Countdown

This week was my week to write for “Flourish,” our community blog at work. Here is my post:
  Grandfather clock standing in the hall
Tall and straight up on the wall
Talking to us, telling us the time
One through twelve, he loves to chime
“Ding” goes one, “ding dong” goes two
Then three, four, five, but he’s not through
Six, seven, eight, and then comes nine
Those sleepy eyes say, “It’s bed time”
Ten, eleven, twelve, and then it’s time to start all over again
Author Unknown

These are the lyrics to a lullaby I heard one summer (1992?) while visiting my dad in California.
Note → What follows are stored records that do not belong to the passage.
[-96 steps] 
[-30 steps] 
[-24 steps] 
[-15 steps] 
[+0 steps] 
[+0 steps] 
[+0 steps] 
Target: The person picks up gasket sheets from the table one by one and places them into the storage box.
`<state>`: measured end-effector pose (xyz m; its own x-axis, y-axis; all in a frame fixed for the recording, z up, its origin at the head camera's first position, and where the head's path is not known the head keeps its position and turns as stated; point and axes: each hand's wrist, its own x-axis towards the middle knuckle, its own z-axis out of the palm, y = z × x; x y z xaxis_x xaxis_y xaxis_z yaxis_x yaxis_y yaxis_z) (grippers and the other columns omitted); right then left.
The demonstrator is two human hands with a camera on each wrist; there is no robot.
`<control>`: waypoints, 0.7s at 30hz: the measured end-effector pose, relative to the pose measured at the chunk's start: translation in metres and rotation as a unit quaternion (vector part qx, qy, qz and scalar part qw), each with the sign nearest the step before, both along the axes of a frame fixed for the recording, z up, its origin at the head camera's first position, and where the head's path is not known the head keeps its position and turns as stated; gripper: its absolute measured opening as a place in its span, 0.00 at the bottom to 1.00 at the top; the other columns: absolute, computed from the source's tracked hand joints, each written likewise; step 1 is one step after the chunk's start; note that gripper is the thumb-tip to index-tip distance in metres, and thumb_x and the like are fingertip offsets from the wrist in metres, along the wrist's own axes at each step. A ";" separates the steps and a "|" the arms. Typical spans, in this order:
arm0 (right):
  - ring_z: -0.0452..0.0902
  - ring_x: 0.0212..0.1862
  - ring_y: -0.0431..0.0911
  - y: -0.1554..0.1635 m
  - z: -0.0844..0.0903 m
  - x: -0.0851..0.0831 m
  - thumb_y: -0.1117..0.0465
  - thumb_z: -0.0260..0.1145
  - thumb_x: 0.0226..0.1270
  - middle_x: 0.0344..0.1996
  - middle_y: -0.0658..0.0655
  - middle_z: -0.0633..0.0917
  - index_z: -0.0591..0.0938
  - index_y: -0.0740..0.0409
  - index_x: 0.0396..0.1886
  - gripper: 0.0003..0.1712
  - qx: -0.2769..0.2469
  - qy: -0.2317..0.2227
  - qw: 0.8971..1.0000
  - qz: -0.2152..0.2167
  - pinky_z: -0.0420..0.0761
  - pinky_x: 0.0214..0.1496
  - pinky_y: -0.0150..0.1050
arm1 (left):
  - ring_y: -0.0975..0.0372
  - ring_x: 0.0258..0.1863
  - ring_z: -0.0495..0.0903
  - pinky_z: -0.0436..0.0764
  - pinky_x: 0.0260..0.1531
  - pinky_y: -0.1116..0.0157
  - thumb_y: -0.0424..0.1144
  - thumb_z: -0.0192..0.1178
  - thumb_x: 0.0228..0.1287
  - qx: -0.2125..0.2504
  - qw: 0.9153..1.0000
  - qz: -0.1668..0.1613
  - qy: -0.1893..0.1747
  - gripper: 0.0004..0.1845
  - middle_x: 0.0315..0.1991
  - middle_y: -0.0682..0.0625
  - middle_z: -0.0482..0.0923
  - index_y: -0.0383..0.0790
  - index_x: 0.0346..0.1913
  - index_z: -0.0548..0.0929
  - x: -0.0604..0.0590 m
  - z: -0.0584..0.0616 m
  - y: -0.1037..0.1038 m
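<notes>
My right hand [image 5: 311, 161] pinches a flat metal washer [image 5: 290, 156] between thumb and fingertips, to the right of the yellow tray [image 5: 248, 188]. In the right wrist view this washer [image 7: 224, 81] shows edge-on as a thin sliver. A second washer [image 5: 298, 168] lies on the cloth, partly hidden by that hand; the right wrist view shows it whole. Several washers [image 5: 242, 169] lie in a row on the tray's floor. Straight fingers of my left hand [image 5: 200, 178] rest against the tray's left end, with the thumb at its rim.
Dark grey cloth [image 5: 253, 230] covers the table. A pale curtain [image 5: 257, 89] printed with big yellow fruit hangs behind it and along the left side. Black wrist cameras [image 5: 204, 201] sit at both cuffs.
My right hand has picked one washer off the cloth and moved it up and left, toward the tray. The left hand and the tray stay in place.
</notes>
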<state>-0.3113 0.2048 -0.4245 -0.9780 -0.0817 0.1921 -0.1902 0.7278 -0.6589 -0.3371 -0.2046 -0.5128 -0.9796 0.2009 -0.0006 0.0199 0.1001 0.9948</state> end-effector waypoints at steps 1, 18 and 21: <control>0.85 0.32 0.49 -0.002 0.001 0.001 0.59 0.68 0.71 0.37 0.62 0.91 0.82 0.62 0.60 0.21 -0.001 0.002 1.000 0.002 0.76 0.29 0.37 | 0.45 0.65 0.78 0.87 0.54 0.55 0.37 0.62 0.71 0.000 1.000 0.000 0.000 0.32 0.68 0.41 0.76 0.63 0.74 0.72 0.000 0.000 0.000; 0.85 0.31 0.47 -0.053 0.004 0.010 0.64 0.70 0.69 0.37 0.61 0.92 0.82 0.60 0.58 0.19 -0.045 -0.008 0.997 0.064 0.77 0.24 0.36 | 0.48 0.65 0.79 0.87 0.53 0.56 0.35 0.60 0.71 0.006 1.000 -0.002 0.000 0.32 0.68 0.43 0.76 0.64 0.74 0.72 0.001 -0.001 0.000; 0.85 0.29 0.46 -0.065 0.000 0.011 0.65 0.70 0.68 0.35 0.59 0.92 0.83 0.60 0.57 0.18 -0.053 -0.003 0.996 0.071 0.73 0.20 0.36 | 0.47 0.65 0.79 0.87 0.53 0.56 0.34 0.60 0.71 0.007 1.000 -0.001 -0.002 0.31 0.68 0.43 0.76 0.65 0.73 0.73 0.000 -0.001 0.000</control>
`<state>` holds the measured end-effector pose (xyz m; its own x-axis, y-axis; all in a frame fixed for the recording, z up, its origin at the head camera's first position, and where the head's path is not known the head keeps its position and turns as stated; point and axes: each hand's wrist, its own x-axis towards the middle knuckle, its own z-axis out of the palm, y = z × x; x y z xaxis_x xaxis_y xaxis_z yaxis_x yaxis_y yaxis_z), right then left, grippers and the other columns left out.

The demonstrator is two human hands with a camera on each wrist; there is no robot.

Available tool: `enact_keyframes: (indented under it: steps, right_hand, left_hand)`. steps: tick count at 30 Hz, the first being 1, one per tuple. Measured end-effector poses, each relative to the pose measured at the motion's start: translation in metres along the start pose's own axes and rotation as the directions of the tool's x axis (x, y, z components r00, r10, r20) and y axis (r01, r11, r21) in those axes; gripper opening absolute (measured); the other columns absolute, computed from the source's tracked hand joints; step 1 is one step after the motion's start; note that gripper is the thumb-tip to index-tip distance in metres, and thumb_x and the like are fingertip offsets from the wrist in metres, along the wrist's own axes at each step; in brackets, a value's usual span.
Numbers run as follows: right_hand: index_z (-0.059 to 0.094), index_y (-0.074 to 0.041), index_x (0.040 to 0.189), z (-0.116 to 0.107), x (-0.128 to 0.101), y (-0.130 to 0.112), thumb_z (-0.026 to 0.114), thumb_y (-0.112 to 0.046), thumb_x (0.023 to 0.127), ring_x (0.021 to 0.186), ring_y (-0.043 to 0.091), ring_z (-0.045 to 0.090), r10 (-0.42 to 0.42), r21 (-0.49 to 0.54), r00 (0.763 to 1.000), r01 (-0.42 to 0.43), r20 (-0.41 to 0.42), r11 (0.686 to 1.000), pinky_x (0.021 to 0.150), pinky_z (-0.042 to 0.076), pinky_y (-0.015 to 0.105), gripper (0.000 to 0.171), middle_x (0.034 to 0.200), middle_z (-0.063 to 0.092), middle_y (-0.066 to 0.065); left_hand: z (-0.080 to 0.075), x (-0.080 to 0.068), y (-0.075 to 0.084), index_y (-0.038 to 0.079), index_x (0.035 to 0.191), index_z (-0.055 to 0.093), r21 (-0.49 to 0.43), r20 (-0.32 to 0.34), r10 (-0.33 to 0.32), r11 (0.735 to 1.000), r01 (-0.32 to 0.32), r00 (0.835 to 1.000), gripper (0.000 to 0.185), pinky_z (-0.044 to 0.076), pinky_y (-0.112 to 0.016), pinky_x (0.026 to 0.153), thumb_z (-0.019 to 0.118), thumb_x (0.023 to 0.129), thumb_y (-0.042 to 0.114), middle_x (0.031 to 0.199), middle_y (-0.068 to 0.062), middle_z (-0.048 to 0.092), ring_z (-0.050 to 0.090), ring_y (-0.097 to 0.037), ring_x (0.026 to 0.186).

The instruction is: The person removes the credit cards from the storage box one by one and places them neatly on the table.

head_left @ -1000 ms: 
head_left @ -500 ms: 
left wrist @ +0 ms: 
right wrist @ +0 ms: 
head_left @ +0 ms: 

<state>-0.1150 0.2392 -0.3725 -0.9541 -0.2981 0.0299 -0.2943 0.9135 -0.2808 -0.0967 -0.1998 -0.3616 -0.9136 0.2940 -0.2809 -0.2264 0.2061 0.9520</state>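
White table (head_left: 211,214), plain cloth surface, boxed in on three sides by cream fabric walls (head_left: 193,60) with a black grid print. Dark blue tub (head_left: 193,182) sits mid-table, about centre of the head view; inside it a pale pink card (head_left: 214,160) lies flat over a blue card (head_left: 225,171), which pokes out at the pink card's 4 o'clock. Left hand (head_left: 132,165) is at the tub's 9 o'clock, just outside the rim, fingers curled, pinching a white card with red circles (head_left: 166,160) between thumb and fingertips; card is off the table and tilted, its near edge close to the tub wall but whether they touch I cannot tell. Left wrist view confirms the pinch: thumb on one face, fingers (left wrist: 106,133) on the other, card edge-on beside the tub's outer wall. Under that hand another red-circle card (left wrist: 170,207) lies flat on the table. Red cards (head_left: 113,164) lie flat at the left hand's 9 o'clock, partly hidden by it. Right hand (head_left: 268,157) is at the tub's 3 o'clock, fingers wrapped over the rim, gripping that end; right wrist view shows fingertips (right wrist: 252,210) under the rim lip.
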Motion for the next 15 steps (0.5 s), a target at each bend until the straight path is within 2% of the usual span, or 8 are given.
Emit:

My brother was three and my sister was one, and I vividly remember listening to this song every day at nap time and at bed time that entire summer.

When I returned home, I decided to record a lullaby tape for a little boy at my church who I just absolutely loved, and this was one of the songs I chose to include. I wanted the tape to be perfect, so I recorded each song multiple times. At one point, between “takes” of this particular song, my mom made a comment that the song is depressing as an adult, that that’s all life really boils down to. We count the hours, thus counting the down the day, then we go to bed, just to do it all over again the next day.

I can’t say that I disagree with my mom’s observation, and on a similar note, I find it sad that so many of us spend us so much time counting down and wishing our lives away. We wish away every hour, looking forward to quitting time. We wish away every weekday, looking forward to the weekend. We wish away months, looking forward to our next vacation. We wish away years, looking forward to that next stage in our children’s lives (Of course, I’m no longer speaking for myself, since I don’t have children). “Living in the moment” sounds great, but how many of us actually do it? I don’t; I won’t even pretend.

This sounds like a “kick in the pants” type of blog post, one to get you thinking and motivated to start embracing life, living in the moment, appreciating every second that’s given to you. But it’s not.
What if living in the moment isn’t the only way? What if it isn’t so wrong to have something to look forward to on a daily basis? What if your job isn’t what gets you out of bed in the morning, but what awaits you afterwards is your motivation? Your kids, your workout, time with friends, quiet reading time, your hair appointment, even the quiet drive home. Is that so bad?

Just a thought.

I continued to sing this lullaby for years to the countless children I babysat (as depressing as it may be), always pondering its accurate reflection of life. But however you choose to navigate through it–embracing each moment or looking forward to the next–here’s where I think it would be helpful for us all to rest our focus: “…it’s time to start all over again.”

Regardless of your stance, we can end each day–good or bad–with the knowledge that we have a chance to make tomorrow better…God willing.